In short, as far as Judge Klatt was concerned, Rena Schine, the advocate, had participated in 504 meetings regarding Storm in 3rd, 4th, 5th, 6th, and 7th grade, and yet she wasn't considered qualified enough to reveal the exact diagnosis Storm had for which she was providing advocacy? 

Well, if you say so!  But it should be clear to the Court that even if you don't put a specific label on a diagnosis, the mere fact that you have made the statement that you have one should be sufficient to trigger immediate legal mandates that the unnamed disability receive proper accommodations.

In the final moments of Dr. Eric Frazer's testimony in regard to Storm's diagnosis, Kathi Sorrentino asked why Dr. Frazer didn't believe in the existence of Storm's diagnosis and his answer was solely, "there is no rational explanation for it."  Wow, so a mental health diagnosis can only exist if there is a rational explanation for it?  I am sure that the American Psychiatric Association would find that assessment quite interesting if not outright incorrect. 

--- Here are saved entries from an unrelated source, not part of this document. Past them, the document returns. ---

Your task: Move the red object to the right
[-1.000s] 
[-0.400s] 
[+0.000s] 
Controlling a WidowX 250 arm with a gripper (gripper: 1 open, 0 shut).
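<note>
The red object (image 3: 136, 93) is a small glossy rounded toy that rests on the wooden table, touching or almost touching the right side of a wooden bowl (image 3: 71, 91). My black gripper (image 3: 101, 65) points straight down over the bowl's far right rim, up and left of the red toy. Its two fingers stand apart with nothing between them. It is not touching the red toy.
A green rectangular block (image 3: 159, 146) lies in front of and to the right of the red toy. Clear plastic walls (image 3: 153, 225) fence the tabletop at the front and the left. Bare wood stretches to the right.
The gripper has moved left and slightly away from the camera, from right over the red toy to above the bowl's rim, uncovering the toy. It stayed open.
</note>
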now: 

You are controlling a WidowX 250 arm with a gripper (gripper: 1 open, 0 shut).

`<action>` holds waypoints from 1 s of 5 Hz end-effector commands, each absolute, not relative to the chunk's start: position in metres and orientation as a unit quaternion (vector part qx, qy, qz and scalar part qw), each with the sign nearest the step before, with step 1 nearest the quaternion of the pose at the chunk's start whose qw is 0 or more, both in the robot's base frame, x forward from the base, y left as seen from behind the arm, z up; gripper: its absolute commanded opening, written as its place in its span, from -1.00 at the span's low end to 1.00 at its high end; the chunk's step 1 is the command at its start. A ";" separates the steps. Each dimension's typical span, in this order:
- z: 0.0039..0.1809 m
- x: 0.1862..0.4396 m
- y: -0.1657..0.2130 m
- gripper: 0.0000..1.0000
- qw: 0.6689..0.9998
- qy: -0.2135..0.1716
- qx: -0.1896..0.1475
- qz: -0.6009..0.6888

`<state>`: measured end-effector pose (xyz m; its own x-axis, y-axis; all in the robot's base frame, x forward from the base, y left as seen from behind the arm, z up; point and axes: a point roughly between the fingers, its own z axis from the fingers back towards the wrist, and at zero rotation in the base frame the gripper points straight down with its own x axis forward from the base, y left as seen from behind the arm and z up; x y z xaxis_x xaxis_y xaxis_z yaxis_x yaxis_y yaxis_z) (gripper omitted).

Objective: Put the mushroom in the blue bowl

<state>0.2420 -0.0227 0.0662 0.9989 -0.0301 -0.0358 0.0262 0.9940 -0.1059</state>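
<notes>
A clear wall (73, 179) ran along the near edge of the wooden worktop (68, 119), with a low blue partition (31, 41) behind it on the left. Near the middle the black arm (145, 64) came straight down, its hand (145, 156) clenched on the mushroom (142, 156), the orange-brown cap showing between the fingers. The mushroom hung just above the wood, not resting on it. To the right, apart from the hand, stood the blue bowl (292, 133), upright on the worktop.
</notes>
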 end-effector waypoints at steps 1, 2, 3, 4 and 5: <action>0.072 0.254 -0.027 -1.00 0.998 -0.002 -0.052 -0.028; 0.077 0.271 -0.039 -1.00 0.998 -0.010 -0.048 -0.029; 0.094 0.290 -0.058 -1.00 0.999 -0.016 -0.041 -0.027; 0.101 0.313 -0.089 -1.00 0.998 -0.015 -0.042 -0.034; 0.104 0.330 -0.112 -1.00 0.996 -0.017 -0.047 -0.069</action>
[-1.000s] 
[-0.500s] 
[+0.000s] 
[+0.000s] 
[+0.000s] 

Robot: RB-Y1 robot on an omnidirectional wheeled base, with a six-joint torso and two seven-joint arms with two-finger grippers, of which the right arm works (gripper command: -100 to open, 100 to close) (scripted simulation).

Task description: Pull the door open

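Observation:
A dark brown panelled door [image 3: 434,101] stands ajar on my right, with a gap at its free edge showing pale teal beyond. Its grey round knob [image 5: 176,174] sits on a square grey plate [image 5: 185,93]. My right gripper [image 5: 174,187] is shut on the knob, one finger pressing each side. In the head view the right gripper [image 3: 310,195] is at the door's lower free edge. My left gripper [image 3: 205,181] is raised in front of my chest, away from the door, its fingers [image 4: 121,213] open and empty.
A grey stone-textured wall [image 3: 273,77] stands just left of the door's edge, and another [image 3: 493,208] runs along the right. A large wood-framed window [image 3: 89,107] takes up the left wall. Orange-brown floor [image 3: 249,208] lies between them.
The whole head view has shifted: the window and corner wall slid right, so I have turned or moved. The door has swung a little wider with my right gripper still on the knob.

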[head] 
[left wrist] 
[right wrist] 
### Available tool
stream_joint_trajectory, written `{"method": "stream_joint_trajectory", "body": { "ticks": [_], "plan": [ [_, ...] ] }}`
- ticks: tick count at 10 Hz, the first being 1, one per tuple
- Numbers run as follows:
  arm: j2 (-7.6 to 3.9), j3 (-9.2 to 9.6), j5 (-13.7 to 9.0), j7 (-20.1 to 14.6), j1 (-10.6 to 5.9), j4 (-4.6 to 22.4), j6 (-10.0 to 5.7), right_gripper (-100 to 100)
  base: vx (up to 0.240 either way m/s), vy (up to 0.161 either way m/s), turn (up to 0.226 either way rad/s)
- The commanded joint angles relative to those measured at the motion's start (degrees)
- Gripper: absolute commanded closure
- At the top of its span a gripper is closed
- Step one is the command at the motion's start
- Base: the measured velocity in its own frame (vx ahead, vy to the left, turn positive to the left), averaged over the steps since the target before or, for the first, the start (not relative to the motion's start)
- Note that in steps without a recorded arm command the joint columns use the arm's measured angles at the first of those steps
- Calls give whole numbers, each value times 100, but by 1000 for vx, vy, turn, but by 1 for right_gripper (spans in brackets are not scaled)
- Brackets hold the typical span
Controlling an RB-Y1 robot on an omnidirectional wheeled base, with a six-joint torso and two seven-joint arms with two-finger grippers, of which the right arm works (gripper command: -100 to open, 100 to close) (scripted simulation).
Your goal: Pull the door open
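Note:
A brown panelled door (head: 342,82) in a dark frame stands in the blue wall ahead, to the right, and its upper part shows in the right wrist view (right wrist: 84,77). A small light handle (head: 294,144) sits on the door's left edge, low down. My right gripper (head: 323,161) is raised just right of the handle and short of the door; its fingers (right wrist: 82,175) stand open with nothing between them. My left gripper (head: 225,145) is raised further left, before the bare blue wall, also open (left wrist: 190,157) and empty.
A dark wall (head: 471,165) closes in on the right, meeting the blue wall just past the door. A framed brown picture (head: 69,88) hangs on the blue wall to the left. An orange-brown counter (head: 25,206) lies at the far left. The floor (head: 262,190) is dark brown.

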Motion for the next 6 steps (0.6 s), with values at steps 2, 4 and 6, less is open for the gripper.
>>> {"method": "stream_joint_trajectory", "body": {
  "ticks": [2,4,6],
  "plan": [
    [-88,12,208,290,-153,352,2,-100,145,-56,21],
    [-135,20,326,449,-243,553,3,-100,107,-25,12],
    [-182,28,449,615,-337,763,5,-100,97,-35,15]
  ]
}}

Title II of Federal ADA Law, which the Court is required to follow, as are all present attorneys, prohibits discrimination on the basis of disability by public entities and protects qualified individuals with disabilities from discrimination on the basis of disability in the services, programs, or activities of all state and local governments.  It adopts the general prohibitions against discrimination established under section 504, as well as the requirements for making programs accessible to individuals with disabilities  and for providing equally effective communications to those with disabilities.

The Connecticut Judicial Branch is a public entity under Title II of the ADA.  Title II of the ADA, which applies to public entities, requires that such an entity provide "reasonable modifications" in policies, practices or procedures when the modifications are necessary to avoid discrimination on the basis of a disability unless the public entity can demonstrate that making the modifications would fundamentally alter the nature of the service, program or activity.  The public entity has the burden of proof with regard to fundamental alteration.  See 28 C.F.R. Sec. 35.130(b)(7).

When Dr. Eric Frazer lied about Storm Sorrentino's disability and attempted to suppress all evidence of its existence, he was directly discriminating against Storm in violation of Title II of Federal ADA law and showing deliberate indifference to the consequences of covering up the evidence of that disability.  The same can be said of Judge Corinne Klatt and also of Attorney Kevin Finch, attorney for the father, who was well aware that Storm Sorrentino has a disability.  Further, the Court is in violation of Storm's rights under Title II of the ADA because he had the right to equal access to the legal proceedings which was denied by the discrimination against him perpetrated by the GAL.  This is an issue which should be addressed immediately.